A la semana se volvieron novios.
Un día, mientras caminaba por las calles de su zona, la vio agarrada de mano con uno de los malandros de su calle.
Él se acercó furioso.
“Qué te pasa, diablo. Tú como que quieres que te eche plomo”, dijo el hampón. “Dale, mamagüevo, échale bolas”. El hombre lo iba a encañonar con una 9 milímetros. Pero María Cárdenas se atravesó para defender a Luisito, que creyó que había salvado a su reina del villano. Sin embargo, ella le dijo: “Vete, estúpido. Lárgate, no te quiero ver más”.
Ya en su casa, con la arrechera hirviendo, Luis busco su cuaderno de poesía. Se percató de que este estaba repleto de rayones y tachones. El papá, cayéndose de borracho, le dijo: “Yo mismo rayé esa mierda. Eso no es de hombres estar escribiendo vainas. Eso es de maricos. Y tú no vas a ser un mariposón. Si caes en esa te boto”.
Luisito sintió que la locura se apoderaba de su cuerpo; tomó el cuaderno y lo rasgó. Era la furia escondida en su corazón desde que nació: el humo de cigarrillo que su papá le sopló recién nacido, las veces que vio a su mamá llorando, el día en que ella se fue con otro, cansada de los maltratos del viejo pajúo, el escuchar todas las noches cómo el viejo se cogía a su mujer.
Tomó un cuchillo que estaba debajo de su cama. “Ahora sí te voy a matar, desgraciado”. El papá mostró una sonrisa pícara. “Dale, carajito, que te voy a enseñar a ser un hombre”.
Luisito logró esquivar el puñetazo a la cara y con su cuchillo cortó un poco la barriga de su padre. Mientras la víctima chillaba en el piso, tomó algunas de sus cosas y se fue.
Buscó diferentes maneras de convertirse en un gran beisbolista. Vivió en la casa de unos tíos por parte de mamá que lo apoyaron. Intentó ingresar a varias academias pero ninguna lo aceptó porque “no tiene condiciones” o “es muy pequeño”.
Decidió convertirse en poeta. Ya había leído una que otra cosa y escribió guiones para cine con amigos que conoció en la calle.
Marcos también había intentado ser beisbolista por petición de sus padres. Tampoco lo logró, así que se unió a Luisito para formar un grupo de teatro.
Juntos escribieron varias obras, guiones y cortometrajes.
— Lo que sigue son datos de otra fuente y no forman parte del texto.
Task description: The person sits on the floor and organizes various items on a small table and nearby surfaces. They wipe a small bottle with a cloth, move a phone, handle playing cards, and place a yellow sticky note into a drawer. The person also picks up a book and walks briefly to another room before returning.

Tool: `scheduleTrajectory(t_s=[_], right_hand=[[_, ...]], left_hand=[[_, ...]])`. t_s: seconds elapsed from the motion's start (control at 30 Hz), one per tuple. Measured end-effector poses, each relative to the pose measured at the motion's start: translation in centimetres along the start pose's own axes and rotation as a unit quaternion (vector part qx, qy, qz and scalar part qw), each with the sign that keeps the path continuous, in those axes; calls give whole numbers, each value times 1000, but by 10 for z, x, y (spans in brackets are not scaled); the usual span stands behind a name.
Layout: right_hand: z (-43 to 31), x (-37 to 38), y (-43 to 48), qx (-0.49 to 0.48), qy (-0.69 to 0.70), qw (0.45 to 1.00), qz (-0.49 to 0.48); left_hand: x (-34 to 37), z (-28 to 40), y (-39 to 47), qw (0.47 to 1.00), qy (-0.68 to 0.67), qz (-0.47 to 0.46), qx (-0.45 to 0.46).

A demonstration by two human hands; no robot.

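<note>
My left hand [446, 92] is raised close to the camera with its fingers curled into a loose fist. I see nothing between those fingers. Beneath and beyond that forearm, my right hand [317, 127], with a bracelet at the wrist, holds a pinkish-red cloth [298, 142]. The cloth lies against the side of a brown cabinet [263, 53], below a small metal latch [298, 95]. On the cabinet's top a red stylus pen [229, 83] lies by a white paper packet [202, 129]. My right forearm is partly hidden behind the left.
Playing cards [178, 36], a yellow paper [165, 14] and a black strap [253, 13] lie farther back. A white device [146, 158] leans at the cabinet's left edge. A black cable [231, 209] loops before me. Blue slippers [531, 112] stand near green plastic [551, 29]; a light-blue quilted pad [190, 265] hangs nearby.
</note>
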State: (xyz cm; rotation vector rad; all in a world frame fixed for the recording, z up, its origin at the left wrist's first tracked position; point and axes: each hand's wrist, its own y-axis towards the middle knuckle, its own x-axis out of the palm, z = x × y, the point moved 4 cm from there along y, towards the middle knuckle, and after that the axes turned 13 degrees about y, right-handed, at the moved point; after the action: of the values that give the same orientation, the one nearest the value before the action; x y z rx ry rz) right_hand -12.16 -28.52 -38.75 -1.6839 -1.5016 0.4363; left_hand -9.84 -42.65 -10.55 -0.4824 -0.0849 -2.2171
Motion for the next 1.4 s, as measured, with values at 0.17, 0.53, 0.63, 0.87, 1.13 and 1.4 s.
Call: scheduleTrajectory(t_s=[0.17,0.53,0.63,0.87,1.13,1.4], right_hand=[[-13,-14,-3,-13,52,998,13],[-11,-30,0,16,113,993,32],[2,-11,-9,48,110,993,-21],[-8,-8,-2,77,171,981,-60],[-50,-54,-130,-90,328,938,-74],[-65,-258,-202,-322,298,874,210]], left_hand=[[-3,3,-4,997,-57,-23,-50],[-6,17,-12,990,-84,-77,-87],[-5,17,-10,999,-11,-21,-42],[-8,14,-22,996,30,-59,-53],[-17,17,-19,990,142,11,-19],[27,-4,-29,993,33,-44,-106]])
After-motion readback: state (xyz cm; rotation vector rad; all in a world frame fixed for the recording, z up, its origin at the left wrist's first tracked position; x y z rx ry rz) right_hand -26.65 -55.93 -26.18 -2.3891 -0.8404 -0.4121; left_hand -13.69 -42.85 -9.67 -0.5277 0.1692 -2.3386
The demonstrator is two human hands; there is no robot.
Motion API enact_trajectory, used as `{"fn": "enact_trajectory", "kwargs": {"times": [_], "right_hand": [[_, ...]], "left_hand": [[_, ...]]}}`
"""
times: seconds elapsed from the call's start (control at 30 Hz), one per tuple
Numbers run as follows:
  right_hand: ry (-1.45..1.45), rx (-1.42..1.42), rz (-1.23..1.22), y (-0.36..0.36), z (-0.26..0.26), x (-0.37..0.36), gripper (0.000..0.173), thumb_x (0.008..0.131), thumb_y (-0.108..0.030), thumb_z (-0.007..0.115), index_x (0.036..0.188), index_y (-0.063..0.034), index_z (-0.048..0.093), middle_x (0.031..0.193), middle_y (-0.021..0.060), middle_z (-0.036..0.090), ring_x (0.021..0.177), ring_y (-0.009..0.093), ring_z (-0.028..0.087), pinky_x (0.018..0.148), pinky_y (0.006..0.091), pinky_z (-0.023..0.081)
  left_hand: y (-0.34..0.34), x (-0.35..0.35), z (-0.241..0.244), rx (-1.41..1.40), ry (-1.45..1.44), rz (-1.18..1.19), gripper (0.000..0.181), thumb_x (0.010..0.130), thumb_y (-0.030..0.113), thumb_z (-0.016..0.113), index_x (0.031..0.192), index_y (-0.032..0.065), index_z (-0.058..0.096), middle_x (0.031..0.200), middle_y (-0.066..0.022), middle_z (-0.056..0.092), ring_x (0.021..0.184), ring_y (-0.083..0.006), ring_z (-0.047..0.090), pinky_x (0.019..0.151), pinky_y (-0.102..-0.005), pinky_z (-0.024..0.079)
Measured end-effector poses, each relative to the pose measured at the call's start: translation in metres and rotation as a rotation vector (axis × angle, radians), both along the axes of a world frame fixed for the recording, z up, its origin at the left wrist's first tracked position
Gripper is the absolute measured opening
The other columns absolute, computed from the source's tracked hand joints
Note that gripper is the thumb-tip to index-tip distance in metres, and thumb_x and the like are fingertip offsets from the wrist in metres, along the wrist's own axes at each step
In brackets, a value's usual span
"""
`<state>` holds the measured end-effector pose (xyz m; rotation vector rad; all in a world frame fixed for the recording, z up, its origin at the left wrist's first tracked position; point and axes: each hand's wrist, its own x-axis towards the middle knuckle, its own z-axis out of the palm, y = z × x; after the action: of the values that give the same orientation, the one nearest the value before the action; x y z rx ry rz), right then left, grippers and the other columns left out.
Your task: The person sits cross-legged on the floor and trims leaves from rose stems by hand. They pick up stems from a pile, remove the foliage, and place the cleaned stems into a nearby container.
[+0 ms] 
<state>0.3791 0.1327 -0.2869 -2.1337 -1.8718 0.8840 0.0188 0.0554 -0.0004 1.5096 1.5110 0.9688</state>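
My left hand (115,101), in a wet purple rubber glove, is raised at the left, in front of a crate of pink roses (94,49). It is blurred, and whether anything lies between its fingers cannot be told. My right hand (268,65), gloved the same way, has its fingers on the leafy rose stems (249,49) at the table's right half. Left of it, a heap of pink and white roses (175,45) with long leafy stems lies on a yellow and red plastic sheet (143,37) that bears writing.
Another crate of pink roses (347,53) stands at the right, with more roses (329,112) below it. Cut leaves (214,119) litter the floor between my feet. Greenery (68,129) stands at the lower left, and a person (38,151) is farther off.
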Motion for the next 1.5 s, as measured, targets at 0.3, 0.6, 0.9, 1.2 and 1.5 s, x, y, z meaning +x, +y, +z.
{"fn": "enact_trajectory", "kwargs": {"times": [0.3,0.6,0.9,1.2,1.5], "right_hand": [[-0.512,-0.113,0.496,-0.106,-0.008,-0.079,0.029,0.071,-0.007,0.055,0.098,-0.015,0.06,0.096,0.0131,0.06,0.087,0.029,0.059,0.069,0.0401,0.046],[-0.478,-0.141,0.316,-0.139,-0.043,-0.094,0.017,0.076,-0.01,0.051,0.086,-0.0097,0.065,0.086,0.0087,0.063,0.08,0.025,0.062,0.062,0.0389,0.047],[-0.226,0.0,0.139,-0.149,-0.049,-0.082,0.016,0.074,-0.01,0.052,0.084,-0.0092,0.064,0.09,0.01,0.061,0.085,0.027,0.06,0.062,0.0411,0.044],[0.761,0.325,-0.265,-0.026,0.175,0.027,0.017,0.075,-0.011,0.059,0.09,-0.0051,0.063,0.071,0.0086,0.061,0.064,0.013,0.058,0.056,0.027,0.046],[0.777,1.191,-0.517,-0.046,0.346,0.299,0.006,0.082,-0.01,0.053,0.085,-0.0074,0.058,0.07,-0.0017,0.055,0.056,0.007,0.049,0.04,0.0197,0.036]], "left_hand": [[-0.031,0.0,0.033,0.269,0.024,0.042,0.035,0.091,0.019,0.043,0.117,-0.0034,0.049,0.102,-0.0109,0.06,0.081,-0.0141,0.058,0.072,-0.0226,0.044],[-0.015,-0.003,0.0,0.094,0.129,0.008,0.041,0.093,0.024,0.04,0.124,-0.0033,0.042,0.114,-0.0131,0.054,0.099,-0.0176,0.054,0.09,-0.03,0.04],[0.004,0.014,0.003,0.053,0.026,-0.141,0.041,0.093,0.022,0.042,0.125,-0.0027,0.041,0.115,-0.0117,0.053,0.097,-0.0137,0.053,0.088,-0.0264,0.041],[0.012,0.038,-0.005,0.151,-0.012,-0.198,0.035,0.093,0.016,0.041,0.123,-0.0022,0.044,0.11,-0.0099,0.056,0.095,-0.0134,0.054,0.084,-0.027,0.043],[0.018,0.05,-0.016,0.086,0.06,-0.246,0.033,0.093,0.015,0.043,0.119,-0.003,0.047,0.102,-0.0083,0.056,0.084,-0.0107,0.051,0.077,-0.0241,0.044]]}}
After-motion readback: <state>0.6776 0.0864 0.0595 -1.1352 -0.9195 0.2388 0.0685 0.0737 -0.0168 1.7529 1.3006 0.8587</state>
No tuvieron éxito y, sin embargo, fueron felices.
Luisito no ha olvidado que en realidad quería ser “El Grande”. Todavía conserva la foto que le firmó Luis Aparicio, justo después de haber ingresado al Salón de la Fama.
El apartamento, repleto de bates de béisbol, guantes, escenografías, máquinas de escribir, computadoras empolvadas y sábanas, lo ayuda a enterrarse en su universo de fracasos.
Aunque quería, al menos, llegar al home; estaba cansado de estar en tercera.
Así que diseñó, en la planta baja del edificio, un pequeño parque de béisbol con todas las pelotas que tenía firmadas. Subió las escaleras hasta el último piso y, mirando hacia el infinito, lanzó un beso seco para sus aficionados.
Había logrado su primer y único grand slam.